Вскоре разнеслась весть, что женитьба Лунина расстраивается по его вине, и кое-кто из рабочих перестал здороваться с ним. Фаина не относилась к их числу, — наоборот, — в поступке Лунина она находила проявление смелости честного человека: разлюбил — отказался, чем мучиться всю жизнь.
Фаина постаралась высказать Лунину свои взгляды по дороге в трамвае. Он был тронут, благодарен малознакомой девушке, потому что чувствовал себя одиноким и нуждался в утешении.
Они сошли на одной остановке. Черные глаза Фаины из-под меховой шапочки с дружеским сочувствием все время были устремлены на него.
Вытащив на прощание теплую руку из варежки, она многозначительно проговорила:
— Мы друзья с сегодняшнего вечера, не правда ли?
— Да, разумеется, — подтвердил Виктор из вежливости. Но, как быстро выяснилось, в обязанности друга Фаина включала ежедневные встречи, провожания. Поначалу это угнетало Лунина, особенно если на ум приходили невольные сравнения с Ниной: тогда он проявлял активность, а тут девчонка навязывалась сама. Потом он привык. И даже стал скучать, когда девушка работала в вечернюю смену, и они не могли увидеться.
Поездка Виктора на Север решила Фаинину участь. Он сделал ей предложение. Фаина готова была ехать с ним за тридевять земель!
— А ты уверена, что я люблю тебя? — сам не зная, для чего он дразнит жену, как-то спросил у нее Виктор.
— Еще бы, иначе не женился бы. Моя мама считает тебя очень порядочным парнем.
Виктор поспешил взлохматить густые, черные волосы своей подруги и притянуть ее к себе.
На Севере Лунин прихварывал, часто хандрил. Работа электриком представлялась Виктору ниже его возможностей. Упрекал отца, упрекал себя, что поддался уговорам бросить завод… Ради того, чтобы восстановить свой авторитет, совсем не обязательно было уезжать. А деньги здесь не легко даются!
Летом началась сущая пытка от гнуса. Проклиная все на свете и задыхаясь от накомарника, Виктор, как ни отваживался, не мог обойтись без него.

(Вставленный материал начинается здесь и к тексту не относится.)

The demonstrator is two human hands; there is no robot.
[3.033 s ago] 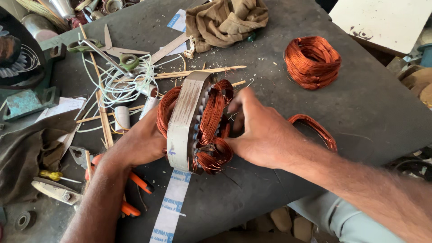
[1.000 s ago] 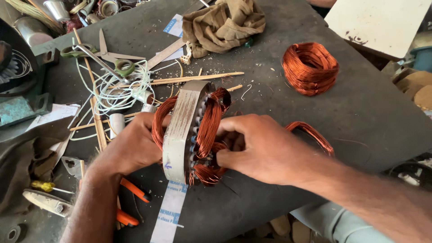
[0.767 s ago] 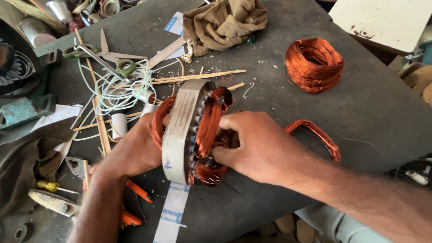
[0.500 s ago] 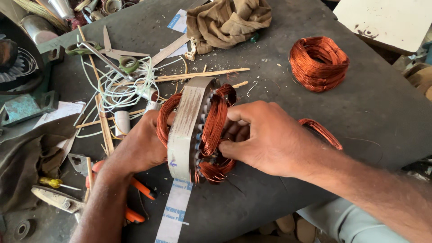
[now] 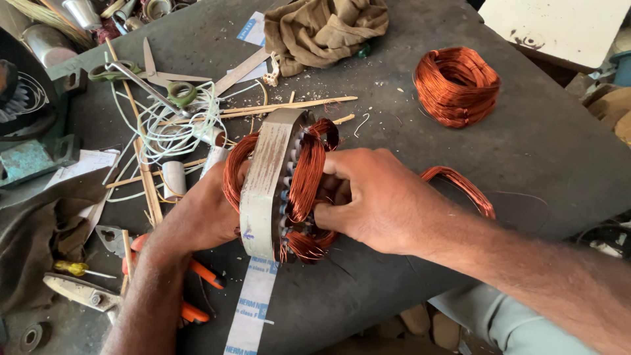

Фаина проявила выносливость. Она поступила по советам местных жителей — приучила себя обходиться без сетки. Первые недели три было страшно смотреть на ее лицо, руки, покрытые спекшейся кровянистой коркой от укусов.
Поначалу Фаина работала счетоводом, а через год была уже бухгалтером.
С рождением сына ничего не изменилось в ее отношении к мужу: он все так же оставался для нее «моим маленьким мальчиком», неуравновешенным, порой капризным. Все заботы по хозяйству в семье она добровольно несла сама.
— Господи, Фанька, я везучий, — говорил иногда Виктор жене, — в тебе энергии, предприимчивости на двоих хватает. Ты у меня истинный клад! — и принимался целовать каждый женин пальчик.
Однажды, разбираясь на письменном столе, Фаина нашла в папке мужа недописанное письмо к бывшей невесте, прочла и сразу поняла все: так вот почему он мечется, тоскует, — он живет с постылой женой, а любит другую!
Все его слова, ласки — ложь. И ребенок для него ничто!
Фаина была одна дома, Виктор заступил в ночное дежурство, и она не знала, что предпринять? Побежать к мужу на работу, показать ему письмо и спросить: за что, за какие грехи он так страшно наказывает ее? А затем забрать сына и уехать немедля. Ей помогут, посочувствуют, она заслужила здесь уважение людей. А его осудят, как осуждали там, на заводе, за Нину Полякову…
«Да, но я оправдывала его, защищала. Тогда я не жалела эту самую Полякову. Не повезло ей — выпала удача мне. Но вот в итоге торжествует его первая любовь, а я обманута…»
Фаина машинально придвинула к себе настольное зеркало, перед которым всегда брился муж, посмотрелась.
— Ну что, в дурочках сидишь? — сказала она своему отражению и расплакалась. Рушилось все. Сын оставался сиротой, она ни вдова, ни жена. И эта комната, неумело оклеенная ею, но похваленная Виктором, бывшая для нее не просто домом, а целым миром, — все прощай…
Фаина встала, принялась расхаживать от стола к кровати, где спал ребенок. Она обычно клала его к себе, если муж работал в ночную смену. Мальчику теплее, а ей удобнее, не вставая, покормить его грудью.
Мысли летели, путались в голове. То Фаина видела себя уже в Москве с матерью, сразу поседевшей после похоронной на отца, то перед нею возникал Виктор.
«За что, за что?» — допытывалась она, а он молчал, прятал глаза, склонив белокурую голову. Ну что он мог сказать ей, чем утешить? «Виноват, Фаня, прости. Думал, разлюбил, но вот сам не рад».